The president told the New York Post in May that “I think Congress is inclined to do a lot of things but I don’t think they’re inclined to do bailouts. A bailout is different than, you know, reimbursing for the plague.” In the same interview, he said that “It’s not fair to the Republicans because all the states that need help — they’re run by Democrats in every case. Florida is doing phenomenal, Texas is doing phenomenal, the Midwest is, you know, fantastic -- very little debt.” As of Wednesday, Florida and Texas had each recorded more than 500,000 cases of Covid-19 infection and more than 1,000 deaths in the previous seven days.

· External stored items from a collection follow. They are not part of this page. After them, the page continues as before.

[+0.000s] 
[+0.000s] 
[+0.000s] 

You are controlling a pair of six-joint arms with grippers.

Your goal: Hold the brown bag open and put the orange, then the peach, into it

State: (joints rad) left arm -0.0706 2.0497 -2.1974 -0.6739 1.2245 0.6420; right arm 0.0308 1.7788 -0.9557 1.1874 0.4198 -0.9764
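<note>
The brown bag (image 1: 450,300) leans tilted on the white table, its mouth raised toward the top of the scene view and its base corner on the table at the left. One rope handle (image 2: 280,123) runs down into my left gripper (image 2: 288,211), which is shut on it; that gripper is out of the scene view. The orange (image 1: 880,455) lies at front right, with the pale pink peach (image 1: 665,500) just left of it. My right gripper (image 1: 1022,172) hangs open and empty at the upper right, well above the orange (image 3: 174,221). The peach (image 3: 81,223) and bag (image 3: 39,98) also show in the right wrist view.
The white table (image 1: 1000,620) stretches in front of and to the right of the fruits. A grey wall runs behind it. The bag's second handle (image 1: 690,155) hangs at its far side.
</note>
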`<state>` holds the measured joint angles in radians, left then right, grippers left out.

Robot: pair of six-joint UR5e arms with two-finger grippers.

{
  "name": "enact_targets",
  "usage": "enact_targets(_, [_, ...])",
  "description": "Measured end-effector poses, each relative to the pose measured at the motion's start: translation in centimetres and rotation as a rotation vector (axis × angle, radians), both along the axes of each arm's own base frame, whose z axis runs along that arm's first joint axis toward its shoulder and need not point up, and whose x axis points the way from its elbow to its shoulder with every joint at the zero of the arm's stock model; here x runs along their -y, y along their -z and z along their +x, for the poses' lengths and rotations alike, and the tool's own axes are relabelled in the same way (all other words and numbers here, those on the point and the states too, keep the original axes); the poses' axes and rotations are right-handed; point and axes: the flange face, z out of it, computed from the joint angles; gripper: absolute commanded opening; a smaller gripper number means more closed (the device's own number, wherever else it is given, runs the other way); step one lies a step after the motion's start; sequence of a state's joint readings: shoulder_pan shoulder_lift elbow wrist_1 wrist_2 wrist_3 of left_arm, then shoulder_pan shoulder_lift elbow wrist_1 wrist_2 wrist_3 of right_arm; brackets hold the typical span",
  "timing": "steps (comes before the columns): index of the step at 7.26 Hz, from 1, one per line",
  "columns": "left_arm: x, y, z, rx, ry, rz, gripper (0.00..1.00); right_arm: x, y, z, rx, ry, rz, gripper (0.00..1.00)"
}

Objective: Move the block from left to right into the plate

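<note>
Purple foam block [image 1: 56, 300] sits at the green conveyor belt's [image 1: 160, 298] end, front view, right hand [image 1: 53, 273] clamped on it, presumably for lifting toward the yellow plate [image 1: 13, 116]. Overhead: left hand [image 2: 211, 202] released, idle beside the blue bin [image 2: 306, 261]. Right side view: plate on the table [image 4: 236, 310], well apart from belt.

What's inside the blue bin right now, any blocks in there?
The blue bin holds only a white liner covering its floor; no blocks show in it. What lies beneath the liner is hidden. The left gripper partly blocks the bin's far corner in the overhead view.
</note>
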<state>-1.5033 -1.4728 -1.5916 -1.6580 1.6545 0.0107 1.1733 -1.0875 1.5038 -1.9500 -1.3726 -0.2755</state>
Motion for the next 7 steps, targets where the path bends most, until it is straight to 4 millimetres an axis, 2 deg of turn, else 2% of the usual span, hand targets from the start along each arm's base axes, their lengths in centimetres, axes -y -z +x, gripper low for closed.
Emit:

Mr. Bellone, a Democrat, referred to Representative Peter King, a Republican serving New York’s Second Congressional District, who voted for the $3 trillion stimulus package known as the HEROES Act in May, as well as his own joint appearance on Tuesday with Dutchess County Executive Marc Molinaro, a Republican who ran unsuccessfully for Governor in 2018. “We were together calling on the federal government to provide disaster assistance. This should have nothing to do with politics. We are still in the middle of fighting a pandemic and weeks away from reopening our schools. We need the resources to continue this fight by funding our public health workers, police, and other first responders.”

New York, like New Jersey and Connecticut, is among the “donor states” whose residents pay more in federal taxes than their state receives back in federal funding. “We send billions on Long Island to other states every year through Washington,” Mr. Bellone said of that disparity, “but we don’t call that a bailout.” He also referred to the provision in the Republican-led tax overhaul of 2017 that capped the deduction for state and local taxes at $10,000, effectively raising taxes on many county residents.

Calling federal disaster assistance a bailout, he said, “suggests we did something wrong in Suffolk County, when the fact of the matter is we all did our jobs here in Suffolk County.” The federal Centers for Disease Control and Prevention, he noted, “said that in order to stop this, you need to reduce density and shut down the economy. That’s what we did. We listened to the federal government and shut down the economy.”

Suffolk County was successful in flattening the curve of Covid-19 infections, he said. “However, there was a cost to that response . . . the revenue necessary to fund government disappeared because of the shutdown, and the recession, of course, that it has caused and that we are still mired in today.” If the federal government “fails to do its job, to do what it always does in response to natural disasters, the burden ;is going to fall on the shoulders of local taxpayers, first responders, and essential employees,” Mr. Bellone said. “We don’t have time for the political nonsense . . . not when we’re talking about families in crisis and small businesses that are still struggling to survive.”

“When Marc Molinaro, Peter King, and Steve Bellone are on the same page,” he said, “that’s a pretty good indication that this has nothing to do with politics.”

As he did during 122 consecutive press briefings that ended last month, Mr. Bellone recited the county’s coronavirus statistics, which “remain in a very good place.” The 55 people who tested positive for Covid-19 in the last 24-hour reporting period bring Suffolk County’s total to 43,948. The 55 new infections were among 5,030 tests conducted, for a positive rate of just over 1 percent. “That is a very good number,” he said.

Thirty-three people remain hospitalized as a consequence of the coronavirus, an increase of two over the prior 24-hour period, and three are in an intensive care unit. Hospital beds in the county are at 71.6 percent capacity, with 861 available among a total of 3,034. Intensive care unit beds are at 66.8 percent capacity, with 131 of 395 available. Four people were discharged from hospitals.

The number of Suffolk residents who have died from Covid-19 infection remains 1,998. That Suffolk remains below 2,000 deaths “truly is a credit to all of the people who’ve been part of this response,” Mr. Bellone said, “first and foremost, the healthcare workers . . . all of the first responders, the essential employees who’ve been working throughout the crisis. But also the public, continuing to follow the guidance.”